▸ **Exercise description**
The answer must be the full listing, restated word for word.
>>>
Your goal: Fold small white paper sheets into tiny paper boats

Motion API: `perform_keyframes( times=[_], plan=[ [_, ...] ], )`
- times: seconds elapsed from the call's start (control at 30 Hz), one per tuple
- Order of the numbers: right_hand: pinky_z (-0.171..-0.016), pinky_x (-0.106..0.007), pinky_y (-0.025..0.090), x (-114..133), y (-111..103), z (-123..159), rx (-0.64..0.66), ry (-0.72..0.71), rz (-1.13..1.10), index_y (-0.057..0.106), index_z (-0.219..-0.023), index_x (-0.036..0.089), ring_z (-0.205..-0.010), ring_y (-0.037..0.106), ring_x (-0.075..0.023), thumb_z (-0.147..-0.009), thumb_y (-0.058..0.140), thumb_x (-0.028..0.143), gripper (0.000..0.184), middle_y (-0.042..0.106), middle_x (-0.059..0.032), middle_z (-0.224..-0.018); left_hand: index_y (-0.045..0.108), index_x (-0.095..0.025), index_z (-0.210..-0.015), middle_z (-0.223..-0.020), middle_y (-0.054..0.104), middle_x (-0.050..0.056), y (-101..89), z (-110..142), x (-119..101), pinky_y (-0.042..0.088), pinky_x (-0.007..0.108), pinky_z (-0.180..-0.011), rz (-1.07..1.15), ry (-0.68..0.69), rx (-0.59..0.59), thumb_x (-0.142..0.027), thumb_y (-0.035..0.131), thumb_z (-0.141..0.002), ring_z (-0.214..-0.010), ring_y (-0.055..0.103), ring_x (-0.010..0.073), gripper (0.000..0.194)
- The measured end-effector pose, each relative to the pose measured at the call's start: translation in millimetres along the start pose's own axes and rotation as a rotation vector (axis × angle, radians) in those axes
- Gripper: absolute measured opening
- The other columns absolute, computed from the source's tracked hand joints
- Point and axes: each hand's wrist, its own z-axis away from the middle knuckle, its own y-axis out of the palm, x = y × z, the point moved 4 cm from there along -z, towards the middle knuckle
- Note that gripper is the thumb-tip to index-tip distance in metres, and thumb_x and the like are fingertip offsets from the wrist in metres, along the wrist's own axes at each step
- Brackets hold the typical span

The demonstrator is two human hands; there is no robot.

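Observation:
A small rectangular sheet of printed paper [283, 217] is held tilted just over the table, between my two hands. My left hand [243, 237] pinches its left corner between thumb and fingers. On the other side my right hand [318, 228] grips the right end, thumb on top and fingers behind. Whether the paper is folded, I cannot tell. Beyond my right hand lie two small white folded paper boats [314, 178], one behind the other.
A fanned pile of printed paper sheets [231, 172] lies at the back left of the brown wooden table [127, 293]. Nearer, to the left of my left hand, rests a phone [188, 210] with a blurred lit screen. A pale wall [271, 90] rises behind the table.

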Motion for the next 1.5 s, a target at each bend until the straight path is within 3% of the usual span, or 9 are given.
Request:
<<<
▸ **Expected answer**
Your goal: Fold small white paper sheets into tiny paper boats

Motion API: `perform_keyframes( times=[_], plan=[ [_, ...] ], )`
- times: seconds elapsed from the call's start (control at 30 Hz), one per tuple
- Order of the numbers: right_hand: pinky_z (-0.171..-0.016), pinky_x (-0.106..0.007), pinky_y (-0.025..0.090), x (-114..133), y (-111..103), z (-123..159), rx (-0.64..0.66), ry (-0.72..0.71), rz (-1.13..1.10), index_y (-0.057..0.106), index_z (-0.219..-0.023), index_x (-0.036..0.089), ring_z (-0.205..-0.010), ring_y (-0.037..0.106), ring_x (-0.075..0.023), thumb_z (-0.147..-0.009), thumb_y (-0.058..0.140), thumb_x (-0.028..0.143), gripper (0.000..0.184), middle_y (-0.042..0.106), middle_x (-0.059..0.032), middle_z (-0.224..-0.018); left_hand: index_y (-0.045..0.108), index_x (-0.095..0.025), index_z (-0.210..-0.015), middle_z (-0.223..-0.020), middle_y (-0.054..0.104), middle_x (-0.050..0.056), y (-101..89), z (-110..142), x (-119..101), pinky_y (-0.042..0.088), pinky_x (-0.007..0.108), pinky_z (-0.180..-0.011), rz (-1.07..1.15), ry (-0.68..0.69), rx (-0.59..0.59), thumb_x (-0.142..0.027), thumb_y (-0.035..0.131), thumb_z (-0.141..0.002), ring_z (-0.214..-0.010), ring_y (-0.055..0.103), ring_x (-0.010..0.073), gripper (0.000..0.194)
- The measured end-effector pose, each relative to the pose measured at the call's start: translation in millimetres along the start pose's own axes and rotation as a rotation vector (axis × angle, radians) in those axes
- Gripper: absolute measured opening
- The other columns absolute, computed from the source's tracked hand joints
- Point and axes: each hand's wrist, its own z-axis away from the middle knuckle, its own y-axis out of the palm, x = y × z, the point moved 4 cm from there along -z, towards the middle knuckle
- Note that gripper is the thumb-tip to index-tip distance in metres, and thumb_x and the like are fingertip offsets from the wrist in metres, along the wrist's own axes at each step
- Brackets hold the typical span

The demonstrator is two human hands; there is no robot.

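Observation:
A small rectangular sheet of printed paper [283, 217] is held tilted just over the table, between my two hands. My left hand [243, 237] pinches its left corner between thumb and fingers. On the other side my right hand [318, 228] grips the right end, thumb on top and fingers behind. Whether the paper is folded, I cannot tell. Beyond my right hand lie two small white folded paper boats [314, 178], one behind the other.
A fanned pile of printed paper sheets [231, 172] lies at the back left of the brown wooden table [127, 293]. Nearer, to the left of my left hand, rests a phone [188, 210] with a blurred lit screen. A pale wall [271, 90] rises behind the table.
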
Motion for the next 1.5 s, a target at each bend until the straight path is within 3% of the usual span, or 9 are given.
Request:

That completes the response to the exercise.